Along the path to proficiency, we encounter many things in our classroom, in our department, and in the field. In this series, we would like to share some notes from the field from educators who have made an impact and have learned something impactful along their journey. Here they will share their notes from the field with us and how their learning has helped shape them, as well as its impact, as they help their students along the path to proficiency.

I love a great story, and I love a great song, and I love a great play, and sometimes, those three intersect to make an impactful narrative, plus that one catchy tune that you can’t shake, but in each one, there is a defining moment in which the protagonist notices a change needs to be made in order to move forward and be stronger.

You might have heard the story about a young lady who tries to make life for herself and her daughter but is constantly cast aside in every possible way, and when she finally finds a man who will love her for who she is, he is killed, and she is left alone again to seek out a community in any way she can among those who are called Misérables. In the end, she dreamed a dream.

And then there’s the story of a group of young people struggling to try to find their way through life in order to establish a family despite what society or what their family might say. No matter who they are or where they’re going, they’re trying to find dignity through setbacks of trying to pay Rent through poverty, disease, lack of human connection, and ultimately la vie bohème in these seasons of love.

Of course, there’s the story of the ten dollar Founding Father without a father who, as a young man, overcomes the loss of his parents and a move to New York in order to find friends where even an orphan immigrant could write like he was running out of time and not throw away his shot.

A 22-year-old young man made a transatlantic move to discover some of his ancestors’ journey and, in a sense, redefine a part of himself, yet during this time, instead of learning more about his past, he became ill and gradually started losing the use of his legs until he could no longer walk and had to use crutches, then his arms became weaker and could no longer support his weight until he had to be in a wheelchair for the better part of two years. On top of that, he had excruciating pain, like knives in every joint. Imagine the searing loss of dignity and suffering from the betrayal of your own body due to Guillain-Barré syndrome—a condition in which the myelin sheath around the nerves unwinds causing shorts in the nerve message, then gradually rewinds. Can you see it? The hours of physical and occupational therapy because our young protagonist can hardly lift a can, much less position his hands around the wheel of the wheelchair. Or the grueling physical therapy to try and take those first steps without any kind of aid? As a parent, I was thrilled to see my boys take their first steps as toddlers, but imagine what it would have taken for this young man to try and throw one foot in front of the other.

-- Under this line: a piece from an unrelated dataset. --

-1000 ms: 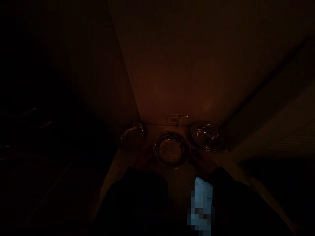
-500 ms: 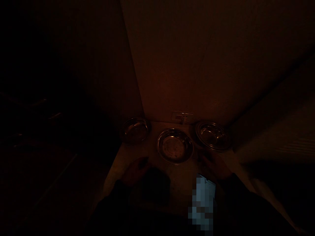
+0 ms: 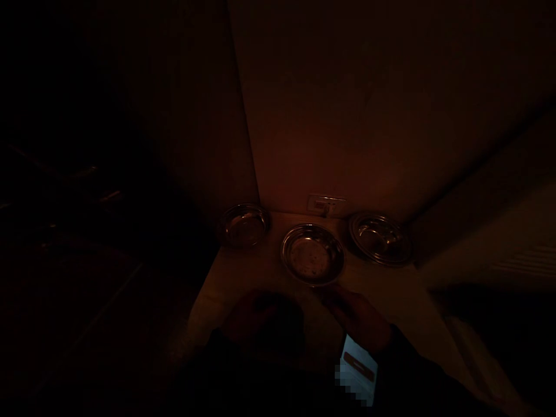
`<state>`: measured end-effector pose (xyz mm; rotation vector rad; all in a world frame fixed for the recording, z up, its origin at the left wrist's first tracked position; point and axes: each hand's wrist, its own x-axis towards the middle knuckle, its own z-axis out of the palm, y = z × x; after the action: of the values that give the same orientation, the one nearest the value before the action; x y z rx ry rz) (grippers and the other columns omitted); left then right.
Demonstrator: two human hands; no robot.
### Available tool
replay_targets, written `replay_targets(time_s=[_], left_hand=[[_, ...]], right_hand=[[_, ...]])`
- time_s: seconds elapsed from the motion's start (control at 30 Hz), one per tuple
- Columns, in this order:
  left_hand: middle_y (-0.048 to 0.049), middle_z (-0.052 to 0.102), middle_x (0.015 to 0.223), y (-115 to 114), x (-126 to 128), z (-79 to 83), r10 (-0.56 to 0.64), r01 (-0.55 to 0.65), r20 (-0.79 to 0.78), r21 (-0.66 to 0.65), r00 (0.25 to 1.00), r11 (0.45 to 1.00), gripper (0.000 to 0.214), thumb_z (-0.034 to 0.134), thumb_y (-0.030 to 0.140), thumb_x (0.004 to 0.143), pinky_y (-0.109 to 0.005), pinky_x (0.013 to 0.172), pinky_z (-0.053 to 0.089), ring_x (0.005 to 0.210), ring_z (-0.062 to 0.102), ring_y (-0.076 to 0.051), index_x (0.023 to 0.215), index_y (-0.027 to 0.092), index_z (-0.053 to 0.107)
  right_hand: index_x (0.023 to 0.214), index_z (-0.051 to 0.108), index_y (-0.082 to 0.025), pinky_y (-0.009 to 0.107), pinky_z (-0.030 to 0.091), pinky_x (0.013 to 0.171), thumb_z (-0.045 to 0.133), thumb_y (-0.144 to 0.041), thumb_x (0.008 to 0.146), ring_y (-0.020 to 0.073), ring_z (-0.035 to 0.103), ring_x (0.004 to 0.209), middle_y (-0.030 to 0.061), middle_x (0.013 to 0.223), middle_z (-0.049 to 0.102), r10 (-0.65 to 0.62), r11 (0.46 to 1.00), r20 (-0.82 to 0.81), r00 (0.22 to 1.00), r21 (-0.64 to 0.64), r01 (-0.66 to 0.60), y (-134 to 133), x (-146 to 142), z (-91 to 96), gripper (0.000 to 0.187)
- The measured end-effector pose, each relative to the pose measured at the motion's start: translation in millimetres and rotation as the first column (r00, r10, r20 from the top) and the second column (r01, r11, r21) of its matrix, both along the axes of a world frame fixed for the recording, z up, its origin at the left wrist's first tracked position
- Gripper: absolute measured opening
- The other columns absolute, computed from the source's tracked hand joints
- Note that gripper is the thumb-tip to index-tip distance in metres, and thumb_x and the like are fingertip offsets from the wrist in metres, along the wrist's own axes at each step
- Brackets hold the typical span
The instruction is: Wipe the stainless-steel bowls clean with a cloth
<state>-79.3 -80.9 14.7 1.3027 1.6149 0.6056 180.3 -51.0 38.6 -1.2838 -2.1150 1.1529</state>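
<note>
The light is very dim. My left hand (image 3: pixel 247 315) is low over the near left part of the table, its fingers at the edge of a dark shape (image 3: pixel 282 327) whose kind I cannot make out. These fingers are too dark to read. My right hand (image 3: pixel 358 317) is just in front of a round metal dish (image 3: pixel 310 258), fingers stretched toward its near rim with nothing visible in them. Whether they touch the rim is unclear. Below my right wrist glows a phone screen (image 3: pixel 358 365), partly blurred out.
A second metal dish (image 3: pixel 245 226) stands at the back left of the pale table (image 3: pixel 212 289). At the back right is what looks like a stack of metal dishes (image 3: pixel 380 238). A wall socket (image 3: pixel 326 204) with something plugged in sits behind them.
My right hand has moved left and toward me, from near the right dishes to before the middle dish. My left hand has shifted toward the dark shape. The view has tilted slightly.
</note>
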Motion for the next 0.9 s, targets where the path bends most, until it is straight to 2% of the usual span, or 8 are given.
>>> replay_targets(time_s=[0.13,0.23,0.37,0.47,0.57,0.7,0.8,0.9], left_hand=[[-0.0090,0.071,0.096,-2.4,7.1,15.3,0.075,-0.075,0.087,-0.010,0.993,0.997,0.032,0.063,0.041,0.069,-0.036,0.085,0.049,0.092,0.065,-0.025,0.089,0.017,0.064],[-0.0091,0.072,0.094,-2.2,12.6,24.2,0.157,-0.158,0.142,-0.007,0.977,0.987,0.034,0.065,0.043,0.067,-0.036,0.082,0.050,0.090,0.065,-0.025,0.088,0.016,0.065],[-0.0094,0.071,0.097,1.0,20.9,38.2,0.196,-0.191,0.214,-0.047,0.957,0.981,0.036,0.064,0.043,0.070,-0.035,0.082,0.050,0.092,0.065,-0.025,0.092,0.015,0.065],[-0.0109,0.071,0.099,3.8,29.2,46.1,0.233,-0.218,0.283,-0.083,0.931,0.972,0.037,0.061,0.043,0.074,-0.034,0.083,0.050,0.094,0.065,-0.025,0.094,0.013,0.064],[-0.0124,0.070,0.104,5.3,38.0,46.5,0.224,-0.217,0.405,-0.062,0.887,0.974,0.043,0.058,0.048,0.077,-0.035,0.085,0.049,0.097,0.064,-0.025,0.100,0.012,0.062],[-0.0137,0.061,0.125,3.4,48.3,42.1,0.132,-0.154,0.569,-0.010,0.811,0.988,0.058,0.067,0.045,0.072,-0.036,0.095,0.046,0.113,0.058,-0.026,0.119,0.015,0.053],[-0.0144,0.058,0.129,0.9,55.9,43.8,0.080,-0.088,0.561,-0.013,0.824,0.996,0.069,0.076,0.037,0.063,-0.038,0.098,0.044,0.118,0.055,-0.029,0.123,0.015,0.050],[-0.0131,0.061,0.124,1.4,61.2,50.2,0.074,-0.084,0.522,-0.005,0.850,0.996,0.063,0.074,0.036,0.066,-0.039,0.097,0.045,0.114,0.057,-0.028,0.121,0.015,0.052]], right_hand=[[0.124,0.056,-0.021,0.040,0.051,0.090,0.050,-0.026,0.086,0.0227,0.063,0.103,0.0102,0.115,0.066,0.074,0.989,0.059,0.996,0.120,-0.081,-12.2,-4.2,-3.2,0.038],[0.135,0.047,-0.022,0.043,0.044,0.101,0.060,-0.024,0.079,0.0257,0.049,0.124,0.0123,0.136,0.052,0.143,0.959,0.104,0.984,0.234,-0.163,-22.1,-6.5,0.2,0.057],[0.142,0.038,-0.023,0.045,0.041,0.103,0.070,-0.034,0.073,0.0303,0.038,0.132,0.0133,0.146,0.038,0.203,0.917,0.158,0.966,0.314,-0.244,-32.6,-8.8,8.5,0.077],[0.140,0.042,-0.026,0.047,0.041,0.102,0.071,-0.034,0.072,0.0328,0.037,0.132,0.0133,0.148,0.035,0.153,0.906,0.167,0.974,0.371,-0.206,-35.7,-7.9,8.3,0.074],[0.135,0.049,-0.026,0.046,0.043,0.101,0.062,-0.031,0.079,0.0304,0.041,0.130,0.0129,0.145,0.040,0.066,0.915,0.060,0.996,0.396,-0.085,-34.9,-4.3,2.7,0.058],[0.128,0.056,-0.027,0.044,0.042,0.102,0.053,-0.032,0.086,0.0262,0.045,0.128,0.0101,0.139,0.048,-0.163,0.949,-0.160,0.973,0.245,0.200,-33.1,-0.8,-1.3,0.043],[0.120,0.062,-0.027,0.047,0.038,0.105,0.052,-0.041,0.085,0.0264,0.048,0.125,0.0089,0.134,0.054,-0.275,0.953,-0.268,0.923,0.049,0.298,-33.5,-1.8,2.3,0.039],[0.112,0.067,-0.024,0.048,0.038,0.104,0.050,-0.054,0.083,0.0275,0.053,0.119,0.0093,0.124,0.062,-0.397,0.918,-0.304,0.866,-0.112,0.381,-32.9,-2.3,10.6,0.045]])
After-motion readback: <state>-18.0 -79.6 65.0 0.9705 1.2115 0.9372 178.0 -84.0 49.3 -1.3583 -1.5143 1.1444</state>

That last story is mine and something I keep very close to me as I remember that the pathway to proficiency is not easy, nor is it a smooth process, just like it took time for me to learn how to even position my hands around the crutches or how to even position one foot in front of another. Imagine taking two years to re-learn how to walk and with the occasional stumbling and tripping, being considered well enough to not need any support.

This is what we do with our language programs every year. We require two years in high school, and at the end of those two years, we expect our students to communicate well enough to have a conversation or write with a native speaker or can read something in the target language.

Prof. Iciency is my alter ego who introduces the concept of proficiency to my students at the beginning of the year. I dress up in a cap and gown for the first week of school, so that shock value helps me start tabula rasa with my students so I get to mold them towards proficiency-based instruction. It’s that shock value I need to get them on my side to help them realize that myclass is going to be different. Very different. That my class is performance-based. That I don’t grade; I rate. That I’m not going to do many vocab or grammar quizzes because my focus is on what my students can do: “Show what you know” I always say. Our students need the scaffolding of all the tools we have to offer them to be confident and proficient communicators, but we must remind them of two things:

1.  Speaking a language is spontaneous, and it’s a journey. Life is not scripted. Let’s not keep the language of proficiency hidden from our students as if it’s some sort of secret; rather, let’s share how they’re going to meet their proficiency targets. Push them to speak the language and reinforce the targets along the way.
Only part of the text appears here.